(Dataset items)
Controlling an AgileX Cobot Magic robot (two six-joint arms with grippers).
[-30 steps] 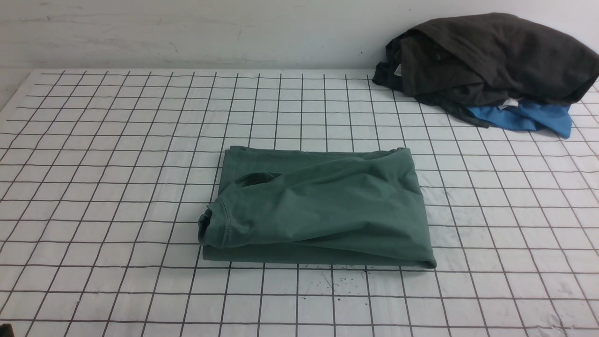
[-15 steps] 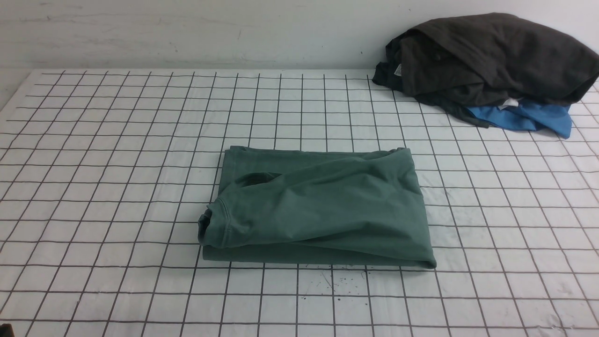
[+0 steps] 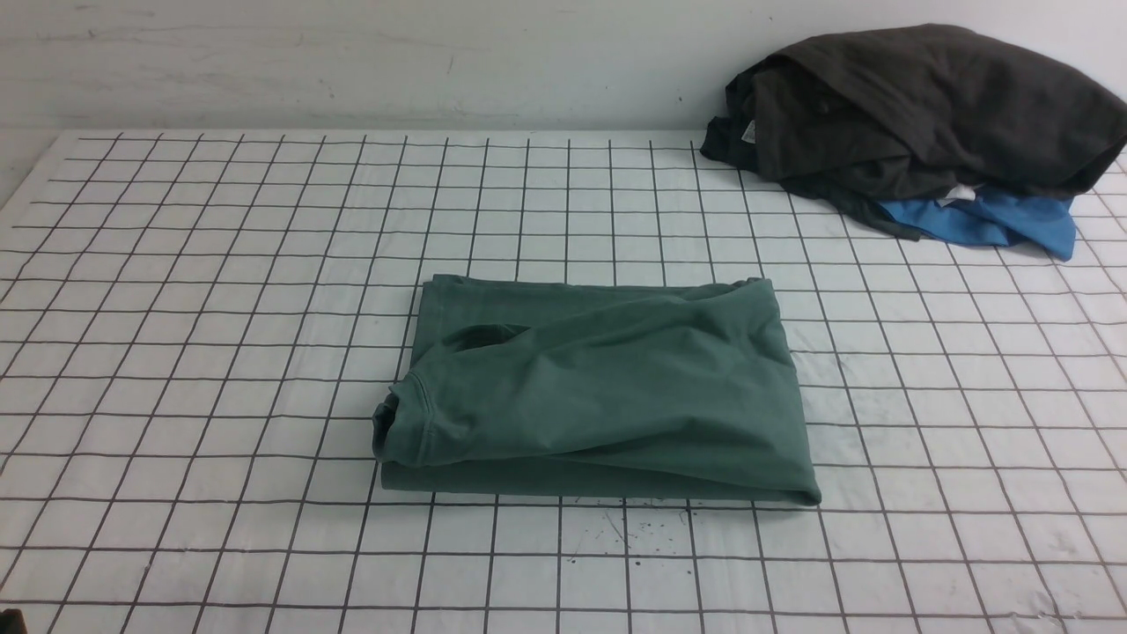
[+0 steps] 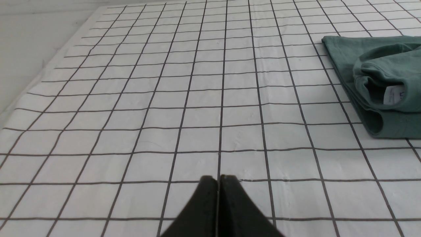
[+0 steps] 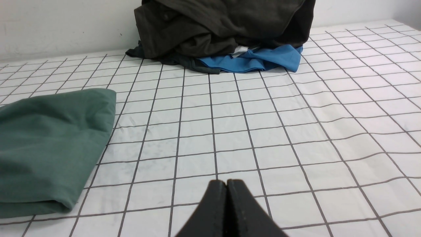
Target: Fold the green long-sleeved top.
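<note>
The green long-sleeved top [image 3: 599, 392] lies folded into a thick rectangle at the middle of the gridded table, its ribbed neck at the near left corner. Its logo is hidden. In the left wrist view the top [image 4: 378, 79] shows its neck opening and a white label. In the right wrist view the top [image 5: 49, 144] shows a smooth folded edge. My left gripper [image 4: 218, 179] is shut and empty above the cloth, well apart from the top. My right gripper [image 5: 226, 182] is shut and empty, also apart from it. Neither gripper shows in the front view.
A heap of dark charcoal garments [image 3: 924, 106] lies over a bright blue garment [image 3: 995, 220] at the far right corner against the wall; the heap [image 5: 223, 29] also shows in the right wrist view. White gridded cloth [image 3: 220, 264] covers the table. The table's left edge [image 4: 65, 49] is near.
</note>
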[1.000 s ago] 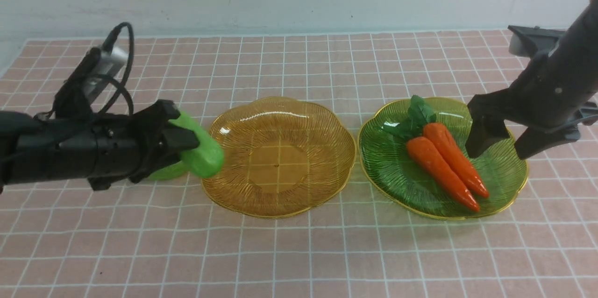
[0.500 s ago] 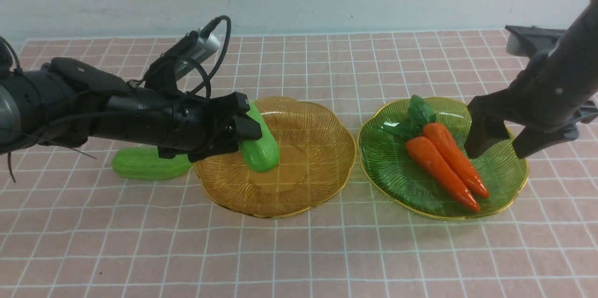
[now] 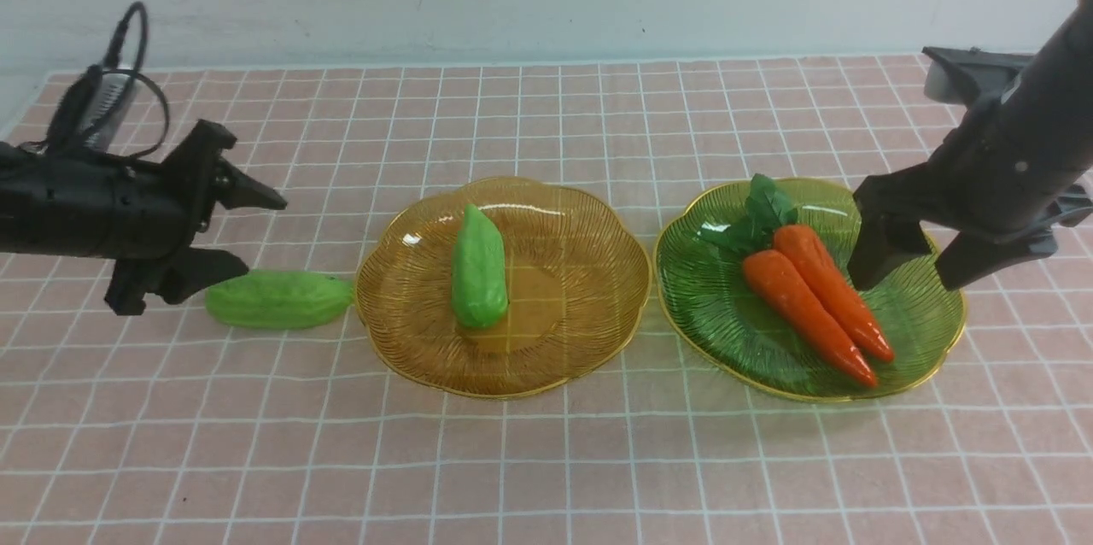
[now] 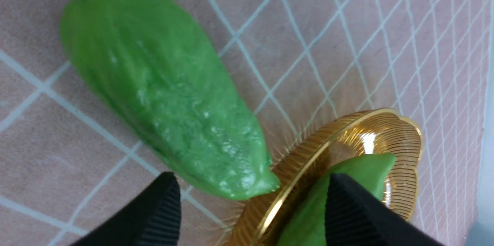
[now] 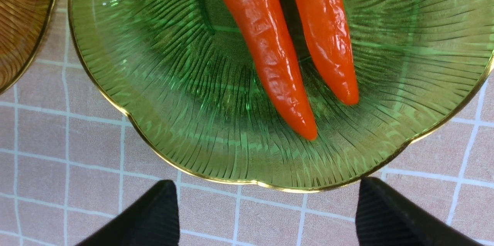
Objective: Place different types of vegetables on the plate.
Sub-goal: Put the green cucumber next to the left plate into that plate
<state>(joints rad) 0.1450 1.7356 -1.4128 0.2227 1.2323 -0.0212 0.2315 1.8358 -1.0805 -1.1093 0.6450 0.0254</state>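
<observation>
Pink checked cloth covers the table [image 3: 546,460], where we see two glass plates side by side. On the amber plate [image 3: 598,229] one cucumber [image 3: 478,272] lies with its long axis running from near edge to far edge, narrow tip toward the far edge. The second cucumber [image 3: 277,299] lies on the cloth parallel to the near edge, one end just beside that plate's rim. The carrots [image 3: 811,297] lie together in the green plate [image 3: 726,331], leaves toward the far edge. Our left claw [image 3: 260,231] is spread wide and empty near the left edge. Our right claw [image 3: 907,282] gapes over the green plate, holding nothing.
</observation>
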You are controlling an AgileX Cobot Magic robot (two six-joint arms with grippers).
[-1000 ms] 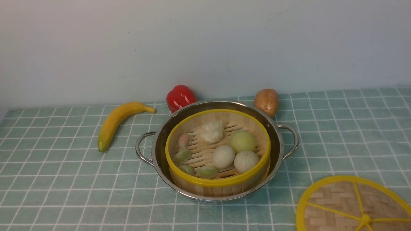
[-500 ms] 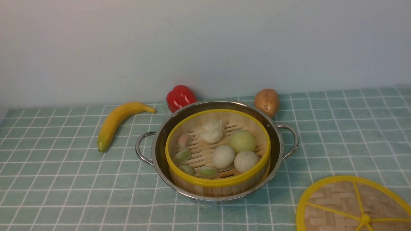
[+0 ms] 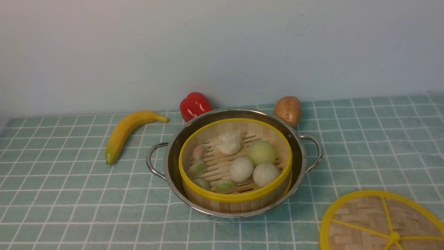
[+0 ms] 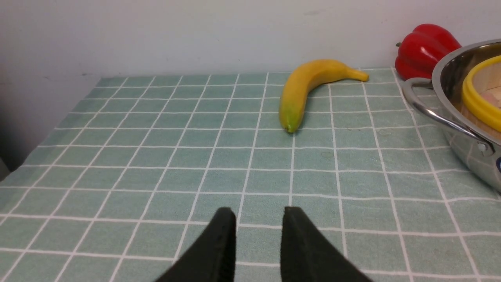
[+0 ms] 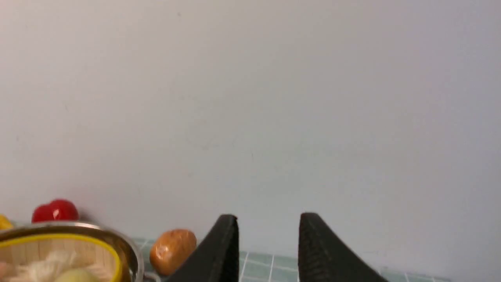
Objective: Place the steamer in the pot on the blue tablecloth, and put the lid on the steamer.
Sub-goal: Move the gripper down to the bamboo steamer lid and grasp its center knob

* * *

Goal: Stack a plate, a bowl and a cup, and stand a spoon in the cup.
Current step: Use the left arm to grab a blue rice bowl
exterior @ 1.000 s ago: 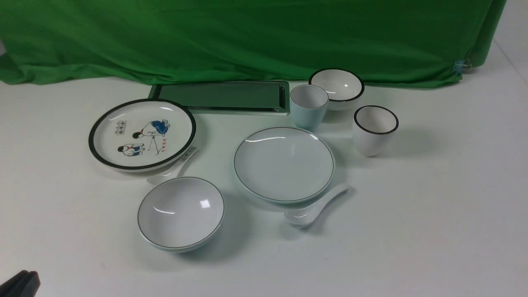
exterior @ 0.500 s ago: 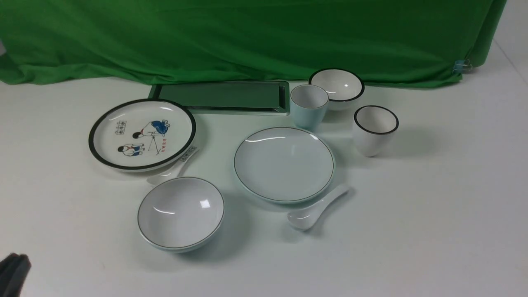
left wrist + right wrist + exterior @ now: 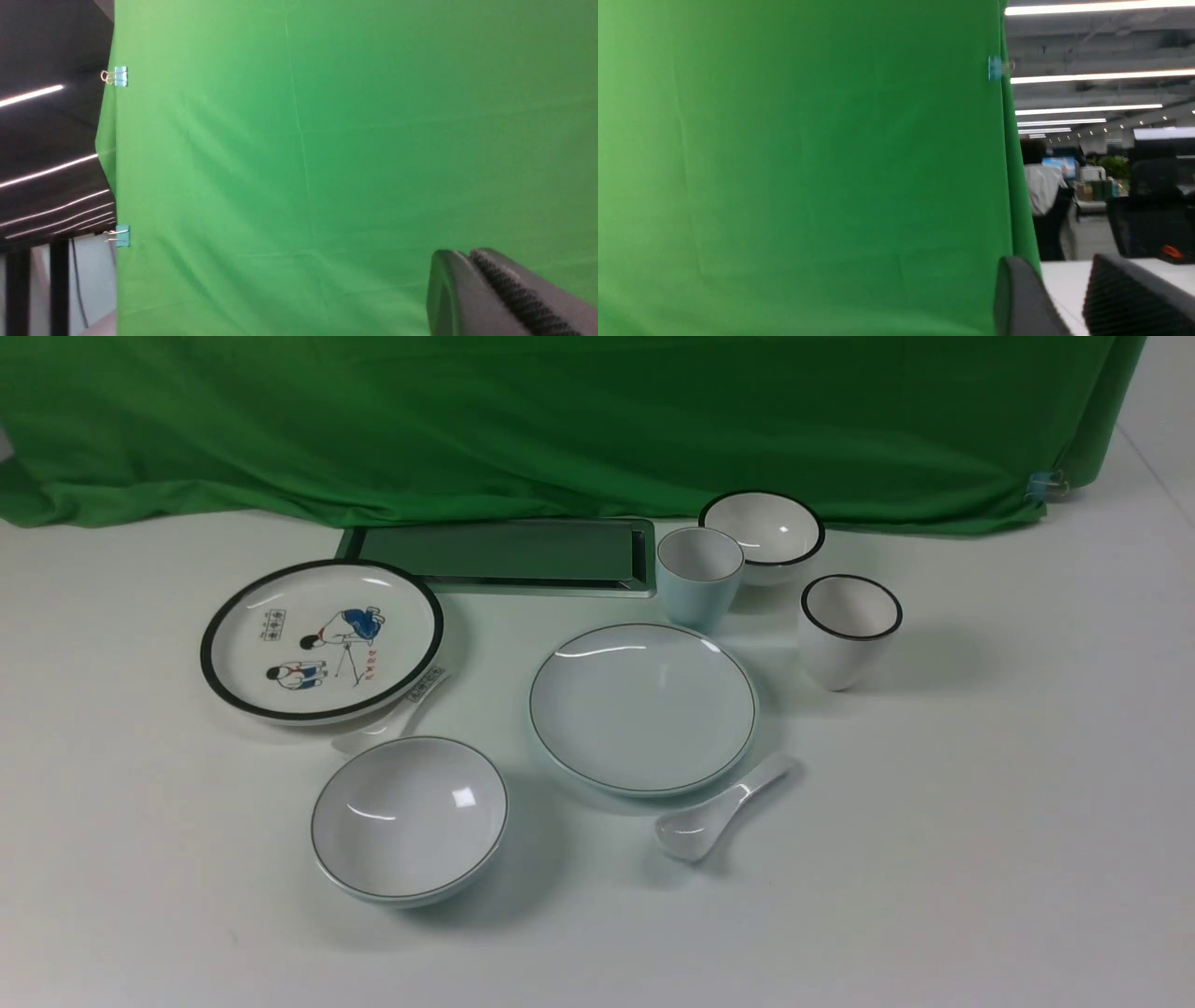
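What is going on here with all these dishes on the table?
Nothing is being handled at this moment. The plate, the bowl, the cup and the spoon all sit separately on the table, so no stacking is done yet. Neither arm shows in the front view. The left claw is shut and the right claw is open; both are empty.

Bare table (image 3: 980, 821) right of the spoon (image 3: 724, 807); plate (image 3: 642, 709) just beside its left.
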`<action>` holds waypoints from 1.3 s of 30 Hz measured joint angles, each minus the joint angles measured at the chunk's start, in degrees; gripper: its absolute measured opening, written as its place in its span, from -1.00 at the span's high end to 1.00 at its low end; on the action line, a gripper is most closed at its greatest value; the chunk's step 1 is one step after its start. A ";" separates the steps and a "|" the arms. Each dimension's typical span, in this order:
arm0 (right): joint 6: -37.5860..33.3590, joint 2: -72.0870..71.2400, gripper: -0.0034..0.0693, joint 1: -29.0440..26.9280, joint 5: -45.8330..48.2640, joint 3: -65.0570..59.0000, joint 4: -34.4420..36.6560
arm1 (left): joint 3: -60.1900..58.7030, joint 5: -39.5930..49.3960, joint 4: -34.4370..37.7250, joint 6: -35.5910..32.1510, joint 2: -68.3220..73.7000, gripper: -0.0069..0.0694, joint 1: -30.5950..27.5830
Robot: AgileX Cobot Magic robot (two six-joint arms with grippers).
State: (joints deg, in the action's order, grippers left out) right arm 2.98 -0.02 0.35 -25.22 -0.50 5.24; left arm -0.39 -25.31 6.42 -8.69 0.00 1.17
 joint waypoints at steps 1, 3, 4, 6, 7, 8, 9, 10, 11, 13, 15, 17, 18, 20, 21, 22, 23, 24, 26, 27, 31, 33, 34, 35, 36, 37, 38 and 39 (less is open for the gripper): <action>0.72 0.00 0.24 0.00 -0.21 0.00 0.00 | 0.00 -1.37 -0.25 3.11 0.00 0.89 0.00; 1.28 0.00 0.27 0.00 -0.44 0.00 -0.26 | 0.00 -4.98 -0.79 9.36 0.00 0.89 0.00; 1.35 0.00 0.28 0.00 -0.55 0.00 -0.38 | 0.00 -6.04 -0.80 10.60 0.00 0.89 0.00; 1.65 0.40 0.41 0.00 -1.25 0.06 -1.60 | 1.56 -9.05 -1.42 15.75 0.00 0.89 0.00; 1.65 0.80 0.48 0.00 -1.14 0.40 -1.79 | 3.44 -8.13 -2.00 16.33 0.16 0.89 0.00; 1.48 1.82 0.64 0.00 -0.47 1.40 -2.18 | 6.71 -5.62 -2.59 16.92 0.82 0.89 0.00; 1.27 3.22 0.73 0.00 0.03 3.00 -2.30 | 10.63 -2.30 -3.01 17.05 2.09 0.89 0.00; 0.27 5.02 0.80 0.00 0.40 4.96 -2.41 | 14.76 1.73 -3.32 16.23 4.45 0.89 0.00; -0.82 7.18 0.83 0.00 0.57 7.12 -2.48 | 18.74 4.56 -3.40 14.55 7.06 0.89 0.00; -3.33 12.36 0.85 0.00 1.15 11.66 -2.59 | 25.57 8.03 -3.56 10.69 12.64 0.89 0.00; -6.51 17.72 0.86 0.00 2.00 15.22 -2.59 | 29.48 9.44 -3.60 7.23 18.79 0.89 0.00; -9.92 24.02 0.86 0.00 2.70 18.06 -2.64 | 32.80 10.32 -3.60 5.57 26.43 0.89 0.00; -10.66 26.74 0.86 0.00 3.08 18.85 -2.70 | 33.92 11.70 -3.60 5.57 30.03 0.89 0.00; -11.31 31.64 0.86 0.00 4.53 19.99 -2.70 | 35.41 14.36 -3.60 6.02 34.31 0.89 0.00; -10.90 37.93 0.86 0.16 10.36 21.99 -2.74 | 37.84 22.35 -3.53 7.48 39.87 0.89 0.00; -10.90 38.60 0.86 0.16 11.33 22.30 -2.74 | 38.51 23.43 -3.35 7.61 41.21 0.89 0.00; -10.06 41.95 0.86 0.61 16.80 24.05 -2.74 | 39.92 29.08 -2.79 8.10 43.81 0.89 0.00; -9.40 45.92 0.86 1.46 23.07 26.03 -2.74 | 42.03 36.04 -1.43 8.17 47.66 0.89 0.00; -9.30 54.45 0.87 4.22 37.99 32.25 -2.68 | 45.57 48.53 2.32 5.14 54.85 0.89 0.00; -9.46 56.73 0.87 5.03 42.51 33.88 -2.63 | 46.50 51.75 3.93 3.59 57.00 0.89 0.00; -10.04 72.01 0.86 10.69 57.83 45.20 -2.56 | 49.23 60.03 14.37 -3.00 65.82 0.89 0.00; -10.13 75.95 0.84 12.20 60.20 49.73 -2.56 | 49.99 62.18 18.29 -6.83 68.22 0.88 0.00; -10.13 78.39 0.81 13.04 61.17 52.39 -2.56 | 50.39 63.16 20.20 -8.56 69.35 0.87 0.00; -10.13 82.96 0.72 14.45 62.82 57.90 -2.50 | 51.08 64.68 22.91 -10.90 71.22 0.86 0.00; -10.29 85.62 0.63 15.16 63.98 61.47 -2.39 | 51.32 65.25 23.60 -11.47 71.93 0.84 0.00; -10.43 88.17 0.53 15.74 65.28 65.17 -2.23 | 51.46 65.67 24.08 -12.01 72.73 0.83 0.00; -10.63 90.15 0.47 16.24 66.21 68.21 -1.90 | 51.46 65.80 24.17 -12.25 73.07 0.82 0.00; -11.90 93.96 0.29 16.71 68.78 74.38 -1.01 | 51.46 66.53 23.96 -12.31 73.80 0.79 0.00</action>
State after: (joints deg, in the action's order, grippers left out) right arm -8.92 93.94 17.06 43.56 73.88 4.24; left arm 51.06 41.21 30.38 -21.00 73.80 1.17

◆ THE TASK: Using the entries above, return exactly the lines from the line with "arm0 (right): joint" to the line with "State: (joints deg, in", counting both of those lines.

◆ RESPONSE TO THIS EXERCISE:
arm0 (right): joint 6: -37.5860..33.3590, joint 2: -72.0870..71.2400, gripper: -0.0034..0.0693, joint 1: -29.0440..26.9280, joint 5: -45.8330..48.2640, joint 3: -65.0570..59.0000, joint 4: -34.4420..36.6560
arm1 (left): joint 3: -60.1900..58.7030, joint 5: -39.5930..49.3960, joint 4: -34.4370..37.7250, joint 6: -35.5910..32.1510, joint 2: -68.3220..73.7000, gripper: -0.0069..0.0694, joint 1: -30.5950..27.5830
Robot: AgileX Cobot Magic robot (two six-joint arms with grippers).
State: (joints deg, in the action's order, grippers left out) right arm 2.98 -0.02 0.35 -25.22 -0.50 5.24; left arm -0.39 -25.31 6.42 -8.69 0.00 1.17

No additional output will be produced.